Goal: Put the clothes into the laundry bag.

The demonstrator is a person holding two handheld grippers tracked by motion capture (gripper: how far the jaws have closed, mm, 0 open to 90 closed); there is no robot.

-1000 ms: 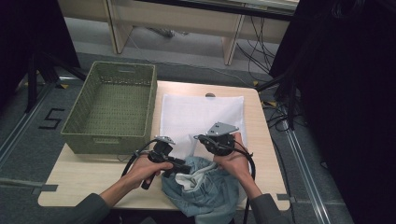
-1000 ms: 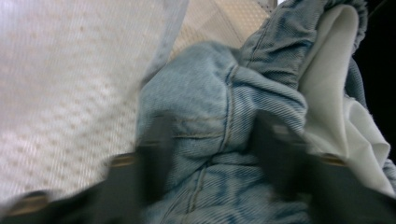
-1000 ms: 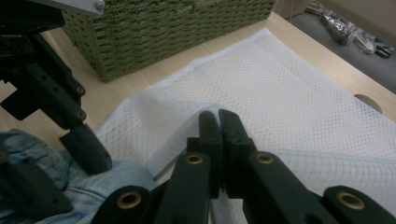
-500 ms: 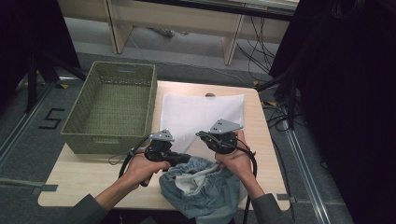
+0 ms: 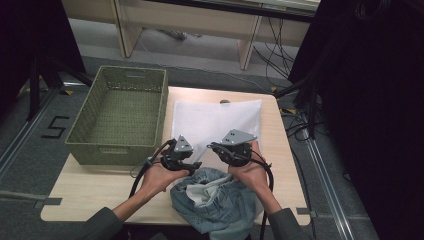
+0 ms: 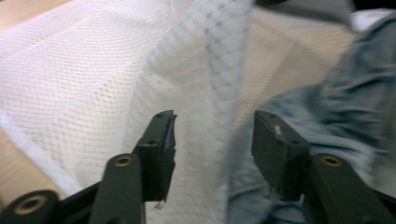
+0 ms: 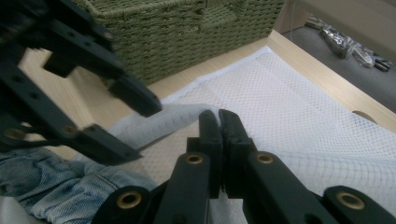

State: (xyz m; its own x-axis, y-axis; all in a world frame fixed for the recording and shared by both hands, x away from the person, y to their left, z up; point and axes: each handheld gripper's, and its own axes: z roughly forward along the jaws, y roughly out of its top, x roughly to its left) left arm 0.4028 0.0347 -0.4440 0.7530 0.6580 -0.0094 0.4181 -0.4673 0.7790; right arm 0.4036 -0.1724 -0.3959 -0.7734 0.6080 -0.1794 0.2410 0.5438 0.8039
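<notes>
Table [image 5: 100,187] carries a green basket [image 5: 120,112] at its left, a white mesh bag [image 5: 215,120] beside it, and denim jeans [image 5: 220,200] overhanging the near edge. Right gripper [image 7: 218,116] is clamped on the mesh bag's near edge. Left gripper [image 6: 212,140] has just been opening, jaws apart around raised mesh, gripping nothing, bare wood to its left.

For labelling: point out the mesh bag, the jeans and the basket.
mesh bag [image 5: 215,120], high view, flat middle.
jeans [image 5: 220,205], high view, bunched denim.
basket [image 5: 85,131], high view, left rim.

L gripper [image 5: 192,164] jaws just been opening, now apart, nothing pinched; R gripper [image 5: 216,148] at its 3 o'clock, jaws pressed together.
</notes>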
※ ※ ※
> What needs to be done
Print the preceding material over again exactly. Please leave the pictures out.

> Solution for this exercise
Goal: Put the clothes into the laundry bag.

The demonstrator is a person holding two handheld grippers tracked by motion capture (gripper: how far the jaws have closed, mm, 0 open to 90 closed); there is no robot.

-1000 ms: 
-1000 ms: 
-1000 ms: 
-500 ms: 
+0 ms: 
+0 ms: 
+0 ms: 

State: (xyz m; its own x-axis, y-axis; all in a world frame fixed for the recording and shared by both hands, x away from the person, y to their left, z up; point and axes: each handheld gripper's, and its own axes: z roughly forward along the jaws, y roughly out of its top, x roughly to its left) left arm 0.4028 0.0347 -0.4440 0.7530 0.6580 -0.0094 0.4181 -0.4673 0.7790; right arm 0.4036 -0.1724 -0.3959 -0.7734 0.6080 -0.1794 0.2410 0.5438 0.8039
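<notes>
Table [image 5: 100,187] carries a green basket [image 5: 120,112] at its left, a white mesh bag [image 5: 215,120] beside it, and denim jeans [image 5: 220,200] overhanging the near edge. Right gripper [image 7: 218,116] is clamped on the mesh bag's near edge. Left gripper [image 6: 212,140] has just been opening, jaws apart around raised mesh, gripping nothing, bare wood to its left.

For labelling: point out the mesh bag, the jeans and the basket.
mesh bag [image 5: 215,120], high view, flat middle.
jeans [image 5: 220,205], high view, bunched denim.
basket [image 5: 85,131], high view, left rim.

L gripper [image 5: 192,164] jaws just been opening, now apart, nothing pinched; R gripper [image 5: 216,148] at its 3 o'clock, jaws pressed together.
</notes>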

Nothing more belongs to this exercise.